This is my first big custom piece back since I lost my dad the beginning of this year. I haven’t said much publicly about it, but he went into the hospital New Year’s Day with COVID, and very unexpectedly passed away seven days later on January 8, the day before my baby girl’s first birthday.
My dad and I were very close, so naturally I was crushed.. and desperately needed something to distract my thoughts and keep me busy. The only place in the world I found any peace was within the walls of my shop, but turns out it’s extremely hard to create in color when you’re feeling nothing but grey on the inside.
I turned all my attention to building my benches. The familiarity of my old routine was incredibly comforting and peaceful, and I’ve made so many I can basically make them in my sleep.
The last four months have been nothing but benches, and I kinda started to panic thinking I had lost “it” because color combinations and design just weren’t coming to me like I was used to. I was really struggling to put anything together that excited me.

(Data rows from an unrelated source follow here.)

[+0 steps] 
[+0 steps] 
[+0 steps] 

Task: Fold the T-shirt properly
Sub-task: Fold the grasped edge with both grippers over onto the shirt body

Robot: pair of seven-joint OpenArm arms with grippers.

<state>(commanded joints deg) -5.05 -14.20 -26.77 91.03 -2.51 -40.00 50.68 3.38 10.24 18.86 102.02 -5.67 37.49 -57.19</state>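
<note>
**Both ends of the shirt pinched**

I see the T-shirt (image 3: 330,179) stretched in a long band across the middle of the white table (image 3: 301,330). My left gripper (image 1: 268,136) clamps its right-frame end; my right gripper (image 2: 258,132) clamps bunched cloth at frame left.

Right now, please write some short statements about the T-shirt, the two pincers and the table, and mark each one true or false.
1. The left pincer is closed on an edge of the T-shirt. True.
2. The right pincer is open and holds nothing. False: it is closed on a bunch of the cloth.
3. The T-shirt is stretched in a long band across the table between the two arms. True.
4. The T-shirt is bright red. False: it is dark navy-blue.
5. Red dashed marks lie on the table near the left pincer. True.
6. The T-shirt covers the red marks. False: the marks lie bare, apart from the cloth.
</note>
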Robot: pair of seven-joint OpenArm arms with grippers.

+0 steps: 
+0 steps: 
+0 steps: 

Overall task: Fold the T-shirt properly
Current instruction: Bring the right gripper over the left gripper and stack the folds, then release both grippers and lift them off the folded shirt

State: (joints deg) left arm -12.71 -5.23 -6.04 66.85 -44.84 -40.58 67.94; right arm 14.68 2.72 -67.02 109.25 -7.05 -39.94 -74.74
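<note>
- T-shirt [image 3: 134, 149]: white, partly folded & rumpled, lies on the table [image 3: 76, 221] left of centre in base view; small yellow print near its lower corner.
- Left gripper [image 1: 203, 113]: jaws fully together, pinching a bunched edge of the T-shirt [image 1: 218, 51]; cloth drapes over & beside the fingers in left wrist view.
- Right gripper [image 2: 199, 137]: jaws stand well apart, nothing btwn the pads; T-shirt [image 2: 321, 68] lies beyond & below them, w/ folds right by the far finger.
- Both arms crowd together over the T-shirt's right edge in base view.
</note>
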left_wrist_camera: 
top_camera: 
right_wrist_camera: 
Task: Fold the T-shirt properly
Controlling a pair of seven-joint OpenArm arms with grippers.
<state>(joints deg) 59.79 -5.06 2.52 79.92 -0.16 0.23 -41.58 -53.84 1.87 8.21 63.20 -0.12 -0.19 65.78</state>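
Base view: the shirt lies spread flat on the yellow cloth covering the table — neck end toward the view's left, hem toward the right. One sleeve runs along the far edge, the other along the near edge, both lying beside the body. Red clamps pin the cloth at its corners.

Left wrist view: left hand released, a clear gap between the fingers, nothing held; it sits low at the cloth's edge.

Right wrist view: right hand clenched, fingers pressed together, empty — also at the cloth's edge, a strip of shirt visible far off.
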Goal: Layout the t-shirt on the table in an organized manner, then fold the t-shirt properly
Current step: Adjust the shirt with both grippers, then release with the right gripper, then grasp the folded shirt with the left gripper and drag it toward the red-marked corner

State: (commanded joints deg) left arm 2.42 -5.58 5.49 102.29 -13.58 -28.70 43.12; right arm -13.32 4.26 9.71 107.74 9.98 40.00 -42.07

But then this guy rolled up on my schedule. And for the first time in a long time, I had an extremely clear vision for this piece. When all the different textures and colors that I envisioned pulled together for a beautifully designed and balanced piece, I was overcome with a sense of joy and even relief to know that “it” was still floating around somewhere in there
I still very much miss my dad. Like everyday. And when I catch myself not missing him, I feel guilty. It’s a stupid vicious cycle. But I will say. I sure do hope someone misses me as much as we miss Rick McCumber when it comes my time to go be with Jesus.